According to the suit, an unnamed executive told Ms. Regan in December 2004 that he believed she had information about Mr. Kerik that would harm his nomination to the Department of Homeland Security, and Mr. Giuliani’s planned presidential campaign. Several executives then told Ms. Regan to withhold the information from investigators, Ms. Regan charges, a request she believes was designed to “advance News Corporation’s political agenda,” including efforts by executives to “sacrifice Regan in order to save the reputation of Kerik, and by association, Rudy Giuliani,” according to the complaint.

Mr. Giuliani recommended Mr. Kerik to be secretary of Homeland Security, but Mr. Kerik withdrew because of mounting allegations that he did not report wages he paid to a nanny. The suit says it is “widely accepted that one of Giuliani’s major political vulnerabilities is his association with Bernard Kerik.”

The complaint further explains in detail the situation surrounding Ms. Regan’s unceremonious firing last December, when, the suit says, she received a two-sentence fax late on a Friday night after the news of her dismissal had already been leaked to the New York Times.

Executives have said Ms. Regan was fired for anti-Semitic comments when she allegedly complained to a HarperCollins attorney that there was a “Jewish cabal” against her in the book industry. In bold and in underline type, the suit says those charges were “completely fabricated.”
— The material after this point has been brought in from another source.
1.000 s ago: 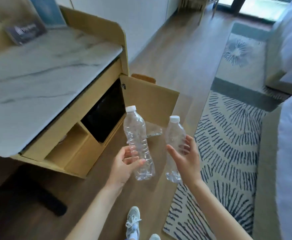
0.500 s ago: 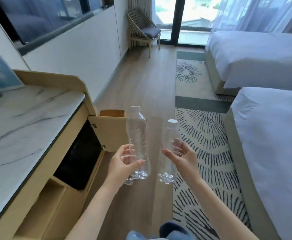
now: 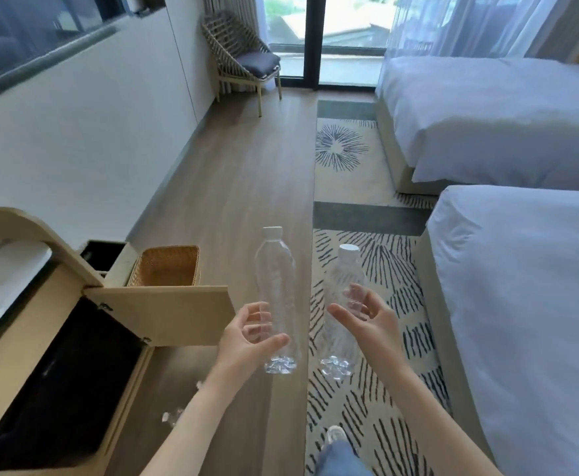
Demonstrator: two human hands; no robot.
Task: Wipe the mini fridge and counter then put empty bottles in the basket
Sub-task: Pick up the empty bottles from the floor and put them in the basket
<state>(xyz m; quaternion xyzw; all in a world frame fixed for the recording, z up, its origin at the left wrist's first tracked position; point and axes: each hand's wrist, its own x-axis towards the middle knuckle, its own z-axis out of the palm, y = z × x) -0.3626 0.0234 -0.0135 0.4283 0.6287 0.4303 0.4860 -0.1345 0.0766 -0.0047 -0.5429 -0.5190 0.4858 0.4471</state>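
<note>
The left hand (image 3: 246, 338) curls its fingers and thumb round the lower part of a clear empty bottle (image 3: 276, 280), held upright with its white cap on top. Just to the right, the right hand (image 3: 372, 322) grips a second empty bottle (image 3: 344, 280) the same way, also upright and capped. The two bottles stand side by side, close together but apart, above the wooden floor (image 3: 246, 187) and the edge of the striped rug (image 3: 387, 266).

To the left of the hands an open cabinet door (image 3: 164, 314) sticks out, with the dark mini fridge (image 3: 61, 379) behind it and the marble counter (image 3: 3, 276) above. The woven basket (image 3: 164, 266) sits on the floor just beyond the door, to the far left of the bottles. Two white beds (image 3: 521, 304) line the right side, and a chair (image 3: 243, 63) stands at the far end by the glass door.
</note>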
It was the “accumulation of her behavior” that caused her firing, according to a News Corporation executive quoted in the suit, who points to the controversial O.J. Simpson memoir, “If I Did It,” which provided a hypothetical confession of the murders of Nicole Brown Simpson and Ronald Goldman, a “salacious” biography of Mickey Mantle, and Ms. Regan’s anti-Semitic allegations. The suit also charges that HarperCollins and News Corporation executives regularly worked to “undermine” Ms. Regan and ruin her credibility, including a period in which they allegedly planted employees within her own imprint, ReganBooks, to spy on Ms. Regan, and then encouraged the employees to file complaints about her behavior to the human resources department.

News Corporation applies a “double standard and [engages in] discrimination” against women, Ms. Regan charges, pointing to the fact that she was fired and smeared and that no action was taken in response to earlier complaints about the rampant sexist atmosphere. Repeated calls and e-mail messages sent to spokesmen at HarperCollins and News Corporation were not returned yesterday evening.
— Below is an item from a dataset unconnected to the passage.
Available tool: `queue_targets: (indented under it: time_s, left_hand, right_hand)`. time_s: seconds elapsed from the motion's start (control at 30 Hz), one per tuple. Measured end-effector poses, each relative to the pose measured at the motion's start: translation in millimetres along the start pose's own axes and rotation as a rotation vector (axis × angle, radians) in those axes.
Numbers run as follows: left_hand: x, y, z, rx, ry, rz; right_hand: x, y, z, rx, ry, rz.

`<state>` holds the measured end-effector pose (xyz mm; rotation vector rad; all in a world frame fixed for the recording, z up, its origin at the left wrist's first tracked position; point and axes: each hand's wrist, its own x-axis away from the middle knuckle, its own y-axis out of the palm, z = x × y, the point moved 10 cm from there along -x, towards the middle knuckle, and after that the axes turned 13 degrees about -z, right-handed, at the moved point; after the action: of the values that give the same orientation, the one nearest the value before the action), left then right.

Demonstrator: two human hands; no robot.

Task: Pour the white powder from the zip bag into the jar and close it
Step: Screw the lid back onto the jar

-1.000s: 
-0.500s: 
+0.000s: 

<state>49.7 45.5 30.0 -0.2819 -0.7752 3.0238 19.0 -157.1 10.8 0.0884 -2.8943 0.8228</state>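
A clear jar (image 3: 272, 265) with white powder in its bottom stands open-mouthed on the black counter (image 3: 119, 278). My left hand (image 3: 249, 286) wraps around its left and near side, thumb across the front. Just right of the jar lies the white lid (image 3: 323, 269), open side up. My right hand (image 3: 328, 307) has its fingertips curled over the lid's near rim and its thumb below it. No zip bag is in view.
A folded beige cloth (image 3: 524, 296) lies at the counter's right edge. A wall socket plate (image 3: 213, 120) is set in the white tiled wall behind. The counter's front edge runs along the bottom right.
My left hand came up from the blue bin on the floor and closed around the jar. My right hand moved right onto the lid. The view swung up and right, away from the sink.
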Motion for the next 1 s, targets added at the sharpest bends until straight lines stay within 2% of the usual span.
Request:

Howard Rubenstein, a spokesman for News Corporation, told the Associated Press that “the claims are preposterous.”

Ms. Regan was fired last December, although her contract was set to expire in June 2009. She had been with HarperCollins for more than 12 years, and in 1994 set up ReganBooks, which published five books that were No. 1 on the New York Times bestseller list. Her books generated more than $1 billion in sales for HarperCollins, the suit says.

In the December issue of Harper’s Bazaar, which will be on newsstands next week, Ms. Regan reflects in a first-person account the details surrounding her firing at HarperCollins and consequent ordeal as she faced scrutiny and “mayhem.”

“My one regret is that I spent too much time in the office. I gave so much to my work, and honestly, it wasn’t worth it,” Ms. Regan says in the article.